<AIX>Problem in purge script, taking very very long time to complete 18.30hrs

Hi,

I have here a script which is used to purge older files/directories based on defined purge period. The script consists of 45 find commands, where each command will need to traverse through more than a million directories. Therefore a single find command executes around 22-25 mins approximately :(. The entire script runs approximately 18.30hrs :eek: which is very very huge. Could someone suggest a better idea/logic to achieve this purpose and also reducing the execution time as much as possible. Thanks!

Sunday morning guesswork (with by far not enough files available for serious testing, based on experience with a similar but smaller problem though):

  • First, I'd separate the finding from the killing, i.e. generate a shitlist (of data to be removed) to be processed as a background task of lesser priority.

  • Second, I'd rewrite thus reduce the number of searches by means of (more) regular expressions, maybe even using 'ls' and 'grep' instead of 'find' (?).

Thank you for responding dr.house, and yes I did think about the option of separating the search logic and redirect them into a dump file. Later pick the entries from the dump file and proceed to delete/purge. But this one too had a negative impact on the size of dump file created(very huge), and the filesystem reached 100% before the search was complete:mad:.

Honestly speaking, I am very weak in shell scripting especially involving complex logic:confused:. It should be grateful if you could post the script with the logic you suggested. Thanks!

Put together all those lines where rule is same, use find -o option to put together name rules using one find.

There is also meny different kind of finds, some days old or one year old. Think carefully how often you really need to run different kind of finds+rm. Make more than find script file, run once in month, run once in ...

Example something like this:

find . \( -name '*(MON)*'  -o -name '*(TUE)*' \) -type f

Thanks kshji, seems to be quite a good suggestion.
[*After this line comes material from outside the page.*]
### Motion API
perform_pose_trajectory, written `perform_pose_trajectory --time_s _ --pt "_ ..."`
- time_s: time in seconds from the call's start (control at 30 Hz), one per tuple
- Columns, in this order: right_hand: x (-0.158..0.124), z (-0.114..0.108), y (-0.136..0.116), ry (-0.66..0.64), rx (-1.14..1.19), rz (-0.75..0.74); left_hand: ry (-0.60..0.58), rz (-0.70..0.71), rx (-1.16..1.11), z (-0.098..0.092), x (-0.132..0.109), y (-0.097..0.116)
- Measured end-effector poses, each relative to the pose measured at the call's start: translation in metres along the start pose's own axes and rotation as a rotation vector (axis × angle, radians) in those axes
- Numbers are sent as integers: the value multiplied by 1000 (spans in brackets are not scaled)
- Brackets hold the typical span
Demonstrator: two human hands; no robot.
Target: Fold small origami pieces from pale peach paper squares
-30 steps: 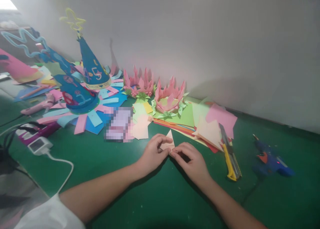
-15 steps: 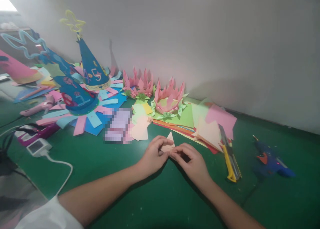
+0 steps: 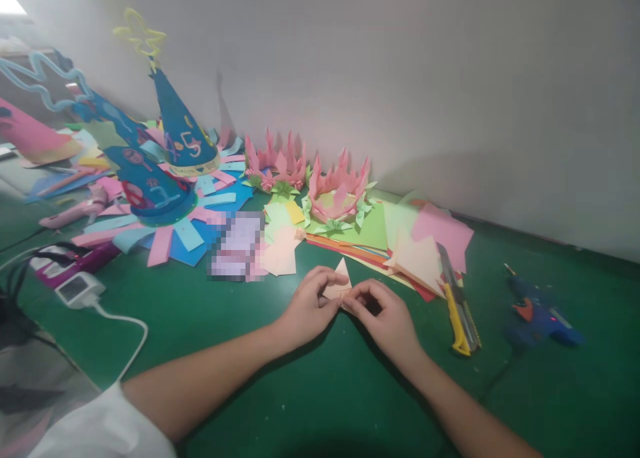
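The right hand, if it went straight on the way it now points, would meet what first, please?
Beyond the folded peach paper in its own pinch, the right hand would most likely meet the left hand first, just opposite, though one view leaves depth unclear.

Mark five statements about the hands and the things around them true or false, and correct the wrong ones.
1. The left hand and right hand both touch the folded paper. True.
2. The yellow cutter is in the right hand. False: it lies to the right of that hand.
3. The nearer pink crown rests on green paper. True.
4. The blue glue gun lies left of the cutter. False: it lies to the right.
5. The hat marked 5 is blue. True.
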State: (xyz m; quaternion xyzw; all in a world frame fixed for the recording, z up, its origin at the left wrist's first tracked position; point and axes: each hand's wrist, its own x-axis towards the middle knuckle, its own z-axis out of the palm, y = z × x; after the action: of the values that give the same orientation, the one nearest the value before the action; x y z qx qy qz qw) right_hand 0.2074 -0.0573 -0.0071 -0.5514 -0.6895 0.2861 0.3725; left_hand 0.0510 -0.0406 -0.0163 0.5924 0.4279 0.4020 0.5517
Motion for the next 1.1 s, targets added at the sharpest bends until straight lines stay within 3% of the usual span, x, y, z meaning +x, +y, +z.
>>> perform_pose_trajectory --time_s 1.1 --pt "0 1 3 13 -24 27 -10 -39 -28 1 0 4"
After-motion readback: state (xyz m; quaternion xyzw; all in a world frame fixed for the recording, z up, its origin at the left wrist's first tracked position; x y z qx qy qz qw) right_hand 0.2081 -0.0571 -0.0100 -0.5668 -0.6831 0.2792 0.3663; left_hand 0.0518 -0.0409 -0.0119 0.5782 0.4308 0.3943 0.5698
If I group together all the search patterns having common purge period, I am left with only 13 find commands:). If the find command with multiple search patterns also run for approximately 22-25 mins, your logic would drastically reduce the execution time. Let me try it and post a reply.

One quick question, may I precede using "-type f" before "-name":confused:

The answer is yes

Thank you;)

Taking into consideration what has been posted by kshji, I'd rewrite the script approximately as follows, with every "schedule" representing one 'mtime', exemplified for the first three (- Linux Bash code, subject to AIX adaption):

#! /bin/bash
 
function displayState()
{
  case $2 in
  S1)
    echo "Schedule: $1 - Finding started at: $( date '+%d.%m %H.%M' )" ;;
  S2)
    echo "Schedule: $1 - Removal started at: $( date '+%d.%m %H.%M' )" ;;
  S3)
    echo "Schedule: $1 - Processing done at: $( date '+%d.%m %H.%M' )" ;;
  esac
}
 
function removeOldies()
{
  cat $1 | while read ENTRY
  do
    if [ -f $ENTRY ] # single file
    then
      rm -f $ENTRY
    elif [ -d $ENTRY ] # directory
    then
      rm -fdr $ENTRY
    fi
  done
  rm -f $1
}
 
# main function
 
displayState $1 S1
case $1 in
007)
  ${FIND} ${Purge_DIR} -type f -name '*TM-5193*' -mtime +7 -print >> stuff.list ;;
010)
  ${FIND} ${Purge_DIR} -type f \( -name '*DAILY*' -o -name '*(weekly)*' \) \
    -mtime +10 -print >> stuff.list ;;
014)
  ${FIND} ${Purge_DIR} -type f \( -name '*(WEEK)*' -o -name '*(MON)*' -o -name '*(TUE)*' \
    -o -name '*(WED)*' -o -name '*(THU)*' -o -name '*(FRI)*' -o -name '*(SAT)*' \
    -o -name '*(SUN)*' -o -name '*(WEEKLY)*' \) -mtime +14 -print >> stuff.list ;;
esac
displayState $1 S2
removeOldies stuff.list
displayState $1 S3
 
exit 0
 
# game over ;-)

Other than the original one, this script executes each "search & destroy" task individually, e.g.:

# /bin/bash kickOut.bash 014

Thus, larger tasks could be performed one by one (and at different times) as well as smaller ones in parallel (by calling the same script multiple times) - which at least should make the "monster task" less daunting :wink: